China's multidimensional war against US interests is already underway and well-documented. One underappreciated dimension of its attack on American primacy, however, is the arena of cybersecurity.
For decades, Communist China's spies, hackers and businessmen have feasted on the forced transfer of technology from vulnerable US corporate enterprises drawn to the vast Chinese market. Little has been accomplished to reduce this massive theft of intellectual property. US businesses seem to have resigned themselves to such unfair practices as the price of doing business in China.
In the last two years, however, the Chinese Communist Party's (CCP) cyber-attacks against America have undergone a deadly shift that seriously threatens the US's capability to prevail in any open conflict with China.
These changes in the CCP's cyber offensive on America consist of two basic capabilities.
The newer capability is China's comprehensive data-collection operation, given the title of "Salt Typhoon" by Microsoft, and known by other names, such as "GhostEmperor." It represents an advance of great magnitude, approaching the capabilities of America's National Security Agency (NSA).
China is also simultaneously exploiting its expertise in quantum cryptography to harden its defenses against US penetration of its telecommunication systems. "Salt Typhoon" operatives, directed by China's Ministry of State Security (MSS), have reportedly penetrated as many as nine US telecommunications companies, including Verizon and AT&T. MSS teams have also collaborated with China's Ministry of Public Security in its enormous data-collection effort from US systems. The FBI responded to this CCP counterintelligence operation's upgraded collection threat by directing not just US government employees, but all Americans, to encrypt all conversations end-to-end.
The second revolutionary advance in China's offensive cyber-warfare capabilities that target US interests is more deadly. It threatens a Pearl Harbor-magnitude attack on America. "Volt Typhoon," aka "Vanguard Panda," involves the stealthy insertion of potentially debilitating malware into the computer systems that control critical nodes of US infrastructure. The malicious code is designed to remain quiescent and undiscovered until China activates it during a future military confrontation with the US.
Then US Rep. Mike Waltz, shortly before he was appointed National Security Advisor, stated in an interview with CBS News:
"[W]e have been, over the years, trying to play better and better defense when it comes to cyber. We need to start going on offense and start imposing, I think, higher costs and consequences to private actors and nation state actors that continue to steal our data, that continue to spy on us, and that even worse, with the Volt Typhoon penetration, that are literally putting cyber time bombs on our infrastructure, our water systems, our grids, even our ports."
China could activate this malware during a future crisis between China and the US in the Indo-Pacific, perhaps regarding the Philippines or Taiwan, significantly affecting outcomes in China's favor. One indicator of China's malevolent intent was the discovery that Beijing inserted malware into Guam's water supply control systems. Guam just so happens to be the site of critically-needed US military assets in the Indo-Pacific. Presumably, once the CCP China decides to invade or subdue Taiwan, China's military would attempt to delay or disable any American military attempt to come to its ally's defense.
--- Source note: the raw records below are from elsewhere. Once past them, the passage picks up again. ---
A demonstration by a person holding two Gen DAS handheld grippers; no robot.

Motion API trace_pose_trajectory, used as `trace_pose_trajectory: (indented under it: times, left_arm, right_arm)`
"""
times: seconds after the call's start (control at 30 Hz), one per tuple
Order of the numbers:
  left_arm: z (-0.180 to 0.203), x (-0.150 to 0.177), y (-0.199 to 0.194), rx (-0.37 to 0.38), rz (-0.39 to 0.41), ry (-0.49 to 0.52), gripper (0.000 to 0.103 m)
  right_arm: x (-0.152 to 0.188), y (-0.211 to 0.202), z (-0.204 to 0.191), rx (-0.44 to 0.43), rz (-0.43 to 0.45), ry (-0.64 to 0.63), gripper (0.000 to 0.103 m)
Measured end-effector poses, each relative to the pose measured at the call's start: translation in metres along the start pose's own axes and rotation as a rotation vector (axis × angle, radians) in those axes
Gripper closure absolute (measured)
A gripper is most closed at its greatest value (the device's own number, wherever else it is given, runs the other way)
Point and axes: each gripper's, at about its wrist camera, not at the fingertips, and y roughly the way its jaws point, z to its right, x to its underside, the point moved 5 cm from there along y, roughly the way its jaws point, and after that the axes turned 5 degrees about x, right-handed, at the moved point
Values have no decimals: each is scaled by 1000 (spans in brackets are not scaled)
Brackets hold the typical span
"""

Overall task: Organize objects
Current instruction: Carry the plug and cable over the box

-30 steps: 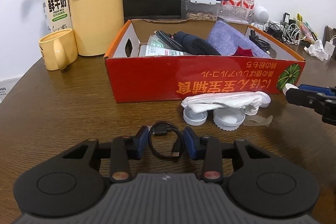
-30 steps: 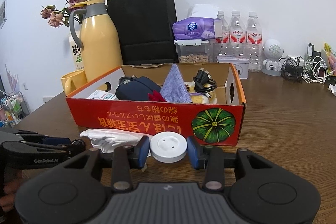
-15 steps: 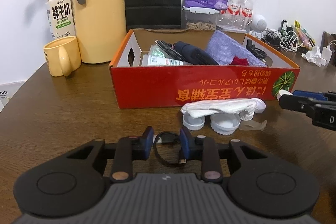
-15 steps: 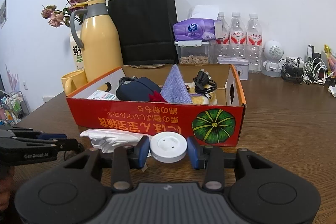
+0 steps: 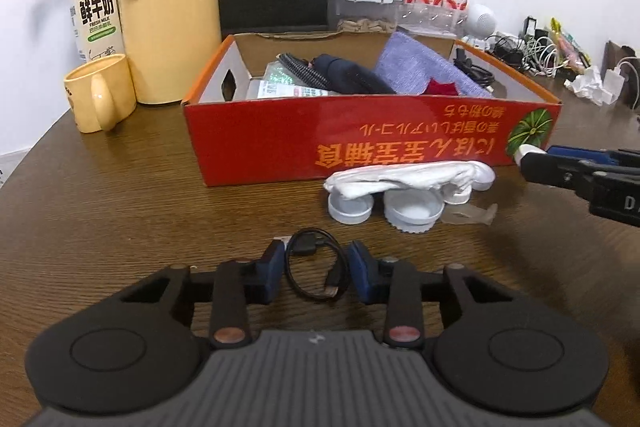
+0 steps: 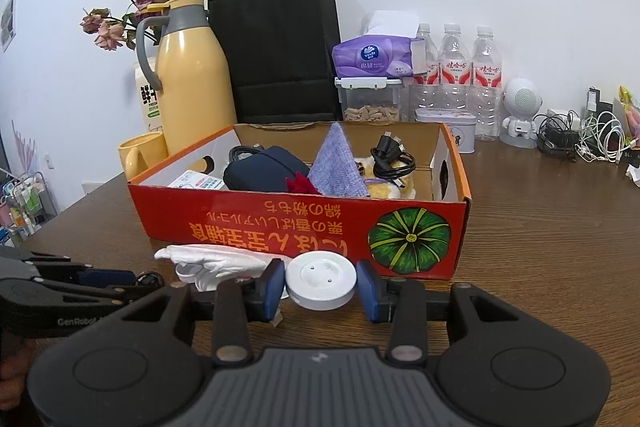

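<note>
A dark wooden table (image 5: 120, 195) with visible grain fills the scene. On it, toward the far side, sits a red cardboard box (image 6: 304, 223), open-topped, glossy, printed with orange script and a green pumpkin. The sorting looks partly done: the box already holds a navy soft pouch (image 6: 264, 169), a lilac woven cloth (image 6: 336, 167) standing in a peak, a coiled black cord (image 6: 390, 159) and some packets.

Left outside, near the box's front wall: a crumpled white cloth (image 5: 404, 179) draped over several round white plastic lids (image 5: 412, 213), one with a ribbed edge.

Nearer, the right gripper (image 6: 320, 285), blue-padded, is clamped on a smooth white plastic disc (image 6: 321, 279) with two small dots, just in front of the box.

The left gripper (image 5: 318, 271) is closing; a small looped black cable (image 5: 314, 269), thin and rubbery, lies on the table between its blue pads, which appear not yet to press it.
</note>
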Motion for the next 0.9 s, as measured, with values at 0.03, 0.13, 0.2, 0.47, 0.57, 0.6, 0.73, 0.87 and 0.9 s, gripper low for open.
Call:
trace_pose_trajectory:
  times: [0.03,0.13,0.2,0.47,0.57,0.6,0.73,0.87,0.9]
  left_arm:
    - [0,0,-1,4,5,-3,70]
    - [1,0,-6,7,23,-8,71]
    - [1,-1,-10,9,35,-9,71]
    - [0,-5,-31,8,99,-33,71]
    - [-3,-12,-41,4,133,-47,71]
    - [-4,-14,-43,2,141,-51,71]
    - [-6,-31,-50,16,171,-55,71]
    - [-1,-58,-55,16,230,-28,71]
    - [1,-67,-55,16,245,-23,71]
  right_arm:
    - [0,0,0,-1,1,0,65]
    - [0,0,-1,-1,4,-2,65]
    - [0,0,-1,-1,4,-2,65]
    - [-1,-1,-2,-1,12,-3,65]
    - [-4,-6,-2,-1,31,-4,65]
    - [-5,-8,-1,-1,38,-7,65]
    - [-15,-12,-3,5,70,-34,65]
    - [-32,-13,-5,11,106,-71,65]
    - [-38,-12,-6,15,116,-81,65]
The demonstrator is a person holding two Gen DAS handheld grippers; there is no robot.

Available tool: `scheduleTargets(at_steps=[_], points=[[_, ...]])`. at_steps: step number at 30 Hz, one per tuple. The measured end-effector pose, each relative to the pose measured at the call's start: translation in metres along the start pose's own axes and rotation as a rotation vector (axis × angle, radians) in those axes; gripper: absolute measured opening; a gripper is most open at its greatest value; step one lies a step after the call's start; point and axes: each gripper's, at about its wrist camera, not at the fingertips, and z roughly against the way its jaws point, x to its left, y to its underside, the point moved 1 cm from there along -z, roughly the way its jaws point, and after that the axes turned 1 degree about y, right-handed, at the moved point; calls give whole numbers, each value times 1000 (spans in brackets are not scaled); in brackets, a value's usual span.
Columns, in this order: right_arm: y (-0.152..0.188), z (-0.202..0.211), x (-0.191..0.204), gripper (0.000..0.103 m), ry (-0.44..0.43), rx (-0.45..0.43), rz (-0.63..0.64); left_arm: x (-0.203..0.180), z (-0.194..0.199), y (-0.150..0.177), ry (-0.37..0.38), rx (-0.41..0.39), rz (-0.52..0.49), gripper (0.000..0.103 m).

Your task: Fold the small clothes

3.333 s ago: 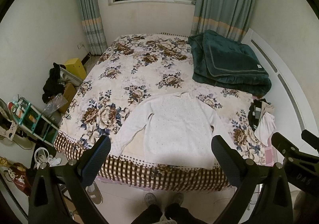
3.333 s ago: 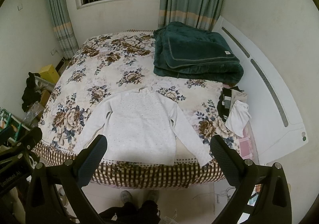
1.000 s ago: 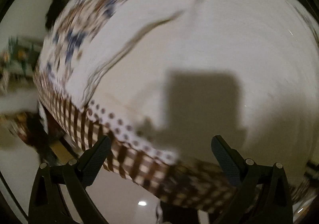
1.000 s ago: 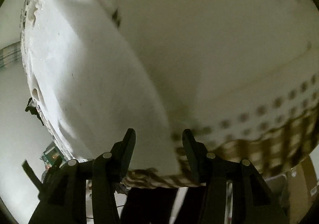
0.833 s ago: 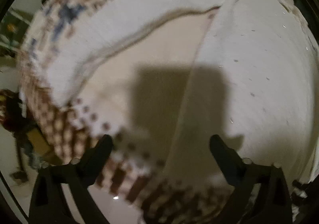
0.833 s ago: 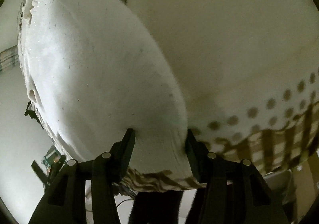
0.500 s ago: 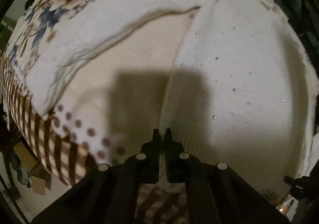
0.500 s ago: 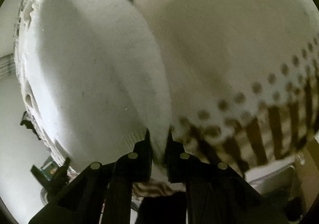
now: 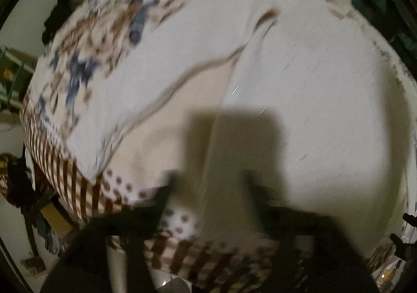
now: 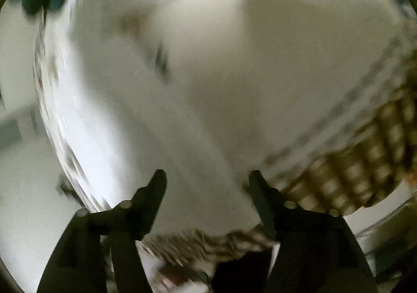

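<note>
Left tool [image 9: 208, 183], right tool [image 10: 207, 181]: jaws just opening, nothing gripped.

Home bedroom: floral bedspread [image 9: 109, 40], cluttered shelf [image 9: 10, 76] beside bed.

The right gripper [image 10: 207, 183], jaws apart after just opening, points down at the blurred white sweater [image 10: 146, 110], whose hem corner lies between the fingers with no visible pad contact, on the bedspread [image 10: 299, 71] with a checked border [image 10: 359, 170].
</note>
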Motion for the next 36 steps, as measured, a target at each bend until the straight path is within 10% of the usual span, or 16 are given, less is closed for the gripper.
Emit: scheduleTargets(at_steps=[1,7,13,15,18,29,36], points=[[-13,14,-14,72,-12,-58,-47,-5,4,-3,6,-28,1,96],[-112,92,-136,72,-26,-379,-357,-77,0,-23,62,-31,-81,96],[-199,108,-214,73,-128,-460,-531,-185,-31,-4,67,12,-208,96],[-206,104,-210,66,-135,-480,-522,-209,-49,3,55,38,-254,96],[-219,106,-192,10,-123,-466,-427,-228,-70,10,21,65,-313,96],[-244,170,-163,8,-196,-535,-357,-221,-103,-5,-1,185,-284,103],[-220,210,-7,8,-242,-561,-17,-205,-86,-30,60,188,-187,103]])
The gravity of this weaponization of cyberspace at the strategic level has been fully shared by the US with at least some of its closest allies, such as the UK and Australia. China's malware could easily be placed into -- or may already be inside -- critical nodes of US systems that control transportation, electricity infrastructure, defense industrial manufacturing and IT networks. Without fully operable communications and logistical support capabilities, America's ability to mobilize in wartime may be severely compromised.
Volt Typhoon is devised to create chaos in the US. Jen Easterly, former head of the US Cybesecurity and Infrastructure Security Agency, described such a disabling attack as "everything, everywhere, all at once." The period necessary for the US to recover could provide the China time enough militarily to subdue and absorb Taiwan.
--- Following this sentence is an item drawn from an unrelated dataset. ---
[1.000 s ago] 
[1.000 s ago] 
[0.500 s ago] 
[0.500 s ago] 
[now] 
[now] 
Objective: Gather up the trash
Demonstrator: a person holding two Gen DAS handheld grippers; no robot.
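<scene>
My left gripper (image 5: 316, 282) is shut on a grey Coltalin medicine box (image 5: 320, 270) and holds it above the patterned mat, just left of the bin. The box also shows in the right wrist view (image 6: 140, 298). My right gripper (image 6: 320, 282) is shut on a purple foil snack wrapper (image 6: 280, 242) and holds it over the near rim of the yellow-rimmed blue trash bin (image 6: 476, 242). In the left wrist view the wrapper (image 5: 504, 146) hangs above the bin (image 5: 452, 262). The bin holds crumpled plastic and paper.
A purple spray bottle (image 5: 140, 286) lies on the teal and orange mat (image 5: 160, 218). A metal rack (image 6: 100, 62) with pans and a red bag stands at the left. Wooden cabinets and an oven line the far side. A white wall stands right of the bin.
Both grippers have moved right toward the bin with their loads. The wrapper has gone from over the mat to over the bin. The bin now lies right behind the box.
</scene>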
If China is successful in placing undiscovered and undefused malware that is capable of disabling critical infrastructure in the US, the result would most likely be the complete loss of confidence in America's ability to protect "Free Asia" or anyone else, and enabling China to be closer to achieving its goal of ruling in the Indo-Pacific region, which it appears to see as the first step in "replacing America as the global superpower."
The Trump Administration's plan of action would do well to include massive arms deliveries to Taiwan and encouraging the island democracy to move to a war footing. President Donald Trump has already sent six B2 bombers to the US-UK military base at Diego Garcia in the Indo-Pacific.
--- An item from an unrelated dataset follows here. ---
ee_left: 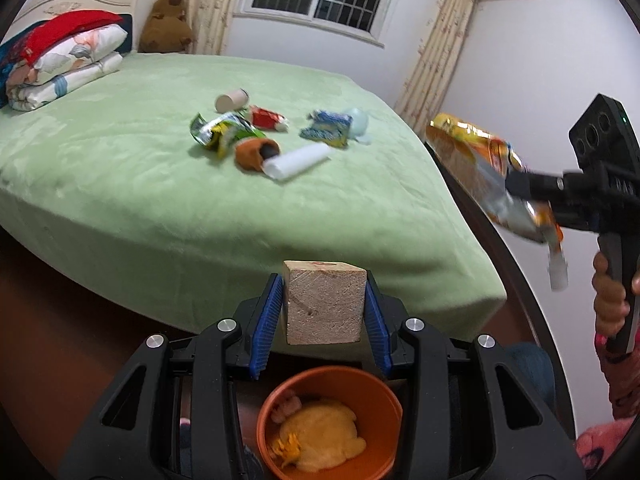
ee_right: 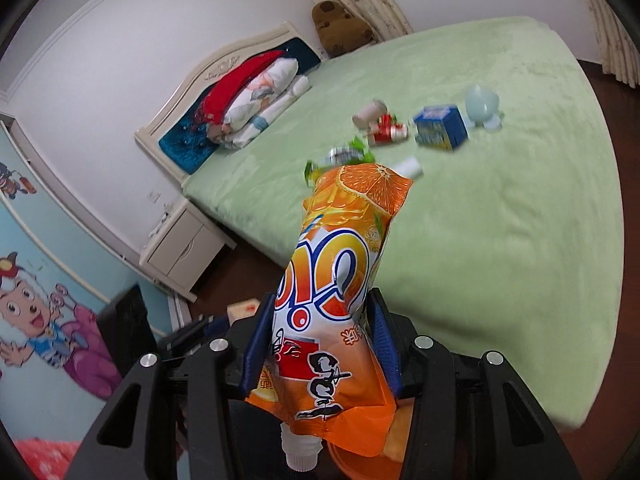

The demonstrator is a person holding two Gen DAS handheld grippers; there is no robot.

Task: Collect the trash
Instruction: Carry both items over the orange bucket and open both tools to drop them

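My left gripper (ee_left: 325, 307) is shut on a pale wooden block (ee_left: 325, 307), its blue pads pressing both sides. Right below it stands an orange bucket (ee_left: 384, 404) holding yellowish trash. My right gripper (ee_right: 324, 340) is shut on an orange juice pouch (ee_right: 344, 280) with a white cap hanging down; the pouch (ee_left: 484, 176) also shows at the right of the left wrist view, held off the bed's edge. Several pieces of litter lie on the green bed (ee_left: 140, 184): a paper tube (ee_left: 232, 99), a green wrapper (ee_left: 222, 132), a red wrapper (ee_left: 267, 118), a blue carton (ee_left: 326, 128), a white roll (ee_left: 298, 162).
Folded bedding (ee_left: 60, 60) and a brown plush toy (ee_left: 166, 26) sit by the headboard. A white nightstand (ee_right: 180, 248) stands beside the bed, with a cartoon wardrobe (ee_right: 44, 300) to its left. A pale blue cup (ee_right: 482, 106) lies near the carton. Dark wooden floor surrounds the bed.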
Trump might also convene a cabinet meeting to assure that all aspects of American public and private capabilities should be mobilized to build resiliency in critical national infrastructure, while simultaneously examining US cyberspace vulnerabilities.
The US also might also go on the offense and target China's critical national infrastructure, perhaps starting with the Cyberspace Administration of China?
Dr. Lawrence A. Franklin was the Iran Desk Officer for Secretary of Defense Rumsfeld. He also served on active duty with the U.S. Army and as a Colonel in the Air Force Reserve.